Action item ->
The string "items" may appear in lines of the entries below. Report how many lines hold it, with only the number.
----- Raw data
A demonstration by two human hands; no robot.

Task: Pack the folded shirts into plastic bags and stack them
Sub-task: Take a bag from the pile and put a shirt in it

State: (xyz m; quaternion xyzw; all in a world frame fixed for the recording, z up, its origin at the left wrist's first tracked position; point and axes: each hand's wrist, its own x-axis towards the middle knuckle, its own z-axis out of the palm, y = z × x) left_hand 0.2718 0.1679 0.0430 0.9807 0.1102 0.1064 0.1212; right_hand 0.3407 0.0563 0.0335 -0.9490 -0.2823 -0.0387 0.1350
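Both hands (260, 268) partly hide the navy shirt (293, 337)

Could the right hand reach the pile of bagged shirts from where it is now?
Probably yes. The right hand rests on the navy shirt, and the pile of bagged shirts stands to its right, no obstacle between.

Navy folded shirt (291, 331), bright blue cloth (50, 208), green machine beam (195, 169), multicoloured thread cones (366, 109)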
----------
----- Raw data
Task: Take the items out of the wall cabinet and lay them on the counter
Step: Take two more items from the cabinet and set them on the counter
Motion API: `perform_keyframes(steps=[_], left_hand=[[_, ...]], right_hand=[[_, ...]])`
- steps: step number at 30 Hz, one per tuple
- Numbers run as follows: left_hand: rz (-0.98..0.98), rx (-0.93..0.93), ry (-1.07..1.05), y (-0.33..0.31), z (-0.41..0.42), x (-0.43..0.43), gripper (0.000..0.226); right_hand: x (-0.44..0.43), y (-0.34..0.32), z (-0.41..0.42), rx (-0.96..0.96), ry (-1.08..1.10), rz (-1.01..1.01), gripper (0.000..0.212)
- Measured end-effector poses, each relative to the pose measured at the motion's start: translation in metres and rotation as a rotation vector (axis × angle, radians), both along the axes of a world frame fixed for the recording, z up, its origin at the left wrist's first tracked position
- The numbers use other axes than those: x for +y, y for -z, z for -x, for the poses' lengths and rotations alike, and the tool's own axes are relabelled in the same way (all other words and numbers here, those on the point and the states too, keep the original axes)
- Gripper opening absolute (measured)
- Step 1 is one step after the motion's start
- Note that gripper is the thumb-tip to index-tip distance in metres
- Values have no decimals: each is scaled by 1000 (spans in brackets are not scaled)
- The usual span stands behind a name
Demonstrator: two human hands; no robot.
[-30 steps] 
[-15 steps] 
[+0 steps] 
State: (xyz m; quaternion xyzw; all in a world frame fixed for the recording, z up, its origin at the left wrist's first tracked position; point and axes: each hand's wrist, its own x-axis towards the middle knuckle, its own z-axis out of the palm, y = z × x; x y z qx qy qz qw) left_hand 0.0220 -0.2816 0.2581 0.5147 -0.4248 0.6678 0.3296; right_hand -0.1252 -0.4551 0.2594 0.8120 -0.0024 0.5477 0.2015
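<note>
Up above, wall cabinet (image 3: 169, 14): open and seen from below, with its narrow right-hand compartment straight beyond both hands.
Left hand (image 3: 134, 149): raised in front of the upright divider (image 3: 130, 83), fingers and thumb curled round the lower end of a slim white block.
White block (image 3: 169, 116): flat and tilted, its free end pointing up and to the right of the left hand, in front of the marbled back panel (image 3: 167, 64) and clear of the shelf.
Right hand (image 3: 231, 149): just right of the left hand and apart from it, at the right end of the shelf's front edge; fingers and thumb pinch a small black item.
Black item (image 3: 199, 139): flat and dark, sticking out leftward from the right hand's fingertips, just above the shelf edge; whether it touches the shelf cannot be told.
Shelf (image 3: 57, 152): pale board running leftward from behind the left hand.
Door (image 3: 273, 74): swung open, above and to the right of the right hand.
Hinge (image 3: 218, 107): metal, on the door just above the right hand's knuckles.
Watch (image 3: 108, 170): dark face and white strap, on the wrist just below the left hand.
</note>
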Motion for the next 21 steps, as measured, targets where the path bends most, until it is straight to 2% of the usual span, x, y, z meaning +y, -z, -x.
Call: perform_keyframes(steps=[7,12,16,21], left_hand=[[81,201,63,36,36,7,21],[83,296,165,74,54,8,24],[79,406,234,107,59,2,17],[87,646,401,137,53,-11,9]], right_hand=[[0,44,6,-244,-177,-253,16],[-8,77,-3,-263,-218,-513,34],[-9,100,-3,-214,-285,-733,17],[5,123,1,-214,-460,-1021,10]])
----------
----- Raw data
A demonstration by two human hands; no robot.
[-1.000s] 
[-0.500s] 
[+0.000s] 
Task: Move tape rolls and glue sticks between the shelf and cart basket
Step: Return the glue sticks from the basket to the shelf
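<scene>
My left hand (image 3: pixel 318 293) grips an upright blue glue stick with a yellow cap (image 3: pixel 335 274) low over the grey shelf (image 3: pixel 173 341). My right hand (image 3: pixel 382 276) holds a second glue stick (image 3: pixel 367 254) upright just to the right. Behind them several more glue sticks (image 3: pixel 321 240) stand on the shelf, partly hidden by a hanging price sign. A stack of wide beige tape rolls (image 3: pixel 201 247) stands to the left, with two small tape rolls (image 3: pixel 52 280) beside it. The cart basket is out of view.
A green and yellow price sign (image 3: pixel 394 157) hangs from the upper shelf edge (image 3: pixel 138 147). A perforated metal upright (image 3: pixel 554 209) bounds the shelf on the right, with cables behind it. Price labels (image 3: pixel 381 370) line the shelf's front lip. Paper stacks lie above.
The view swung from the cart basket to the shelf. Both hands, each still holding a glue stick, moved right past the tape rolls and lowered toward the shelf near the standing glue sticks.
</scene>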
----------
Answer box ->
2